Top of Exercise data

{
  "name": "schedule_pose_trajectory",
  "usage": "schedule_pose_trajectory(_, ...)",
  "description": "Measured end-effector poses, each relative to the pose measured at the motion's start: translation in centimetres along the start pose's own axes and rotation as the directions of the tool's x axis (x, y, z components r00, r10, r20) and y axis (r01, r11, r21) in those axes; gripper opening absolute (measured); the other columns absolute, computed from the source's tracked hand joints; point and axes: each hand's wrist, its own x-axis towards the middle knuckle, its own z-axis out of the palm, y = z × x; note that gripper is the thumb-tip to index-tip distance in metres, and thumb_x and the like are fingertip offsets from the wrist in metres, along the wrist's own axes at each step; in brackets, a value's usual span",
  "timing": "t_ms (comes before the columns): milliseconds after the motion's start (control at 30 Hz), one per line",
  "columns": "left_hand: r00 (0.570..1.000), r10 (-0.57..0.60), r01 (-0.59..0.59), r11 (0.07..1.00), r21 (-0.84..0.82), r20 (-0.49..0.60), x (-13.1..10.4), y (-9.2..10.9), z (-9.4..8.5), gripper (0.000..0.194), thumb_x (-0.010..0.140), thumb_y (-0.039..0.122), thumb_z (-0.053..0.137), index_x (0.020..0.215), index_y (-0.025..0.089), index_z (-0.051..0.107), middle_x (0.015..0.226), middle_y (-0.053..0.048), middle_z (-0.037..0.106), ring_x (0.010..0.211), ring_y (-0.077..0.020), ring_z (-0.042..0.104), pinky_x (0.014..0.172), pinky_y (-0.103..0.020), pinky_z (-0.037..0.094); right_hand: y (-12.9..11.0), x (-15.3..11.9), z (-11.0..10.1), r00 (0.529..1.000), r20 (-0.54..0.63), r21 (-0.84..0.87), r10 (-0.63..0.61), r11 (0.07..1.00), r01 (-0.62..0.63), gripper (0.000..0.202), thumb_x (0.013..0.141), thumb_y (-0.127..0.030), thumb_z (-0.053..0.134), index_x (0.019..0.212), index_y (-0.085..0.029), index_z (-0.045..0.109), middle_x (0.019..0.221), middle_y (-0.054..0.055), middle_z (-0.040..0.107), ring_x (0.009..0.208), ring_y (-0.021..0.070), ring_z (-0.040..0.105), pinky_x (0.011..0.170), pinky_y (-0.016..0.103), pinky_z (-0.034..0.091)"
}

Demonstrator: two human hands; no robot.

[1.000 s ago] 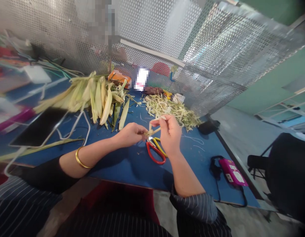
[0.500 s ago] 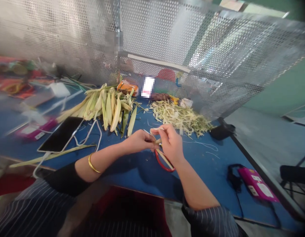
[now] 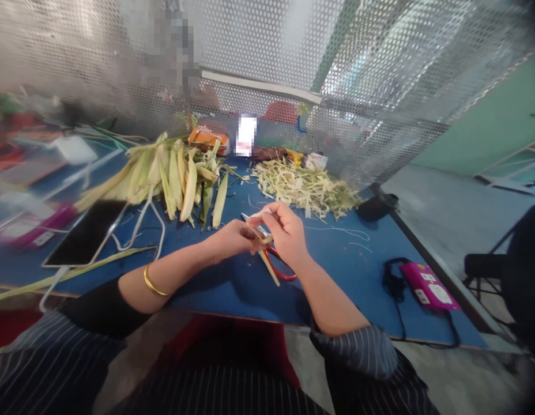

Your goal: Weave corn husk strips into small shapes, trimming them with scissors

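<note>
My left hand (image 3: 235, 239) is closed, its fingertips pinching a narrow pale corn husk strip (image 3: 271, 269) whose tail hangs down below the fingers. Close beside it, my right hand (image 3: 288, 231) is closed too, thumb and forefinger pressed on the upper part of the same strip. Fingers hide much of the husk between the hands. Under them, scissors with red handles (image 3: 289, 278) lie on the blue table, partly covered by the hands. Beyond my left hand is a heap of long corn husks (image 3: 174, 178). Shredded husk strips (image 3: 306, 187) are piled beyond my right hand.
A dark-screened phone (image 3: 86, 233) with a white cable lies at left. At right sit a magenta box (image 3: 429, 285) with a black cord and a black cup-like object (image 3: 377, 206). A perforated metal screen (image 3: 259, 46) rises behind the table. White threads (image 3: 336, 229) lie near my right hand.
The view has shifted, so everything sits higher and further left. The strip's lower end has swung a little left, away from the scissors' handles. Both hands keep their pinch.
</note>
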Motion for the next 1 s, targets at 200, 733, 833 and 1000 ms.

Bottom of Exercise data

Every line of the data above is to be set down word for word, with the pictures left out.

{
  "name": "schedule_pose_trajectory",
  "usage": "schedule_pose_trajectory(_, ...)",
  "description": "Measured end-effector poses, each relative to the pose measured at the motion's start: translation in centimetres along the start pose's own axes and rotation as the directions of the tool's x axis (x, y, z components r00, r10, r20) and y axis (r01, r11, r21) in those axes; gripper opening absolute (measured); the other columns absolute, computed from the source's tracked hand joints; point and axes: each hand's wrist, its own x-axis towards the middle knuckle, its own z-axis out of the palm, y = z × x; note that gripper is the thumb-tip to index-tip distance in metres, and thumb_x and the like are fingertip offsets from the wrist in metres, along the wrist's own axes at each step; in brackets, a value's usual span",
  "timing": "t_ms (comes before the columns): milliseconds after the motion's start (control at 30 Hz), one per line",
  "columns": "left_hand: r00 (0.570..1.000), r10 (-0.57..0.60), r01 (-0.59..0.59), r11 (0.07..1.00), r21 (-0.84..0.82), r20 (-0.49..0.60), x (-13.1..10.4), y (-9.2..10.9), z (-9.4..8.5), gripper (0.000..0.194), thumb_x (-0.010..0.140), thumb_y (-0.039..0.122), thumb_z (-0.053..0.137), index_x (0.020..0.215), index_y (-0.025..0.089), index_z (-0.051..0.107), middle_x (0.015..0.226), middle_y (-0.053..0.048), middle_z (-0.037..0.106), ring_x (0.010..0.211), ring_y (-0.077..0.020), ring_z (-0.042..0.104), pinky_x (0.014..0.172), pinky_y (-0.103..0.020), pinky_z (-0.037..0.094); right_hand: y (-12.9..11.0), x (-15.3..11.9), z (-11.0..10.1), r00 (0.529..1.000), r20 (-0.54..0.63), r21 (-0.84..0.87), r10 (-0.63..0.61), r11 (0.07..1.00), r01 (-0.62..0.63), gripper (0.000..0.202), thumb_x (0.013..0.141), thumb_y (-0.127..0.030), thumb_z (-0.053..0.134), index_x (0.019..0.212), index_y (-0.085..0.029), index_z (-0.045..0.109), middle_x (0.019..0.221), middle_y (-0.054..0.055), middle_z (-0.040..0.107), ring_x (0.009..0.208), ring_y (-0.021..0.070), ring_z (-0.040..0.105), pinky_x (0.011..0.170), pinky_y (-0.016..0.103), pinky_z (-0.034..0.091)"
}

Demonstrator: two human hands; no robot.

[1.000 s ago] 
[0.500 s ago] 
[now] 

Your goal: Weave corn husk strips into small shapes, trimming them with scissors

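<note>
My left hand (image 3: 235, 239) is closed, its fingertips pinching a narrow pale corn husk strip (image 3: 271, 269) whose tail hangs down below the fingers. Close beside it, my right hand (image 3: 288, 231) is closed too, thumb and forefinger pressed on the upper part of the same strip. Fingers hide much of the husk between the hands. Under them, scissors with red handles (image 3: 289, 278) lie on the blue table, partly covered by the hands. Beyond my left hand is a heap of long corn husks (image 3: 174, 178). Shredded husk strips (image 3: 306, 187) are piled beyond my right hand.
A dark-screened phone (image 3: 86, 233) with a white cable lies at left. At right sit a magenta box (image 3: 429, 285) with a black cord and a black cup-like object (image 3: 377, 206). A perforated metal screen (image 3: 259, 46) rises behind the table. White threads (image 3: 336, 229) lie near my right hand.
The view has shifted, so everything sits higher and further left. The strip's lower end has swung a little left, away from the scissors' handles. Both hands keep their pinch.
</note>
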Motion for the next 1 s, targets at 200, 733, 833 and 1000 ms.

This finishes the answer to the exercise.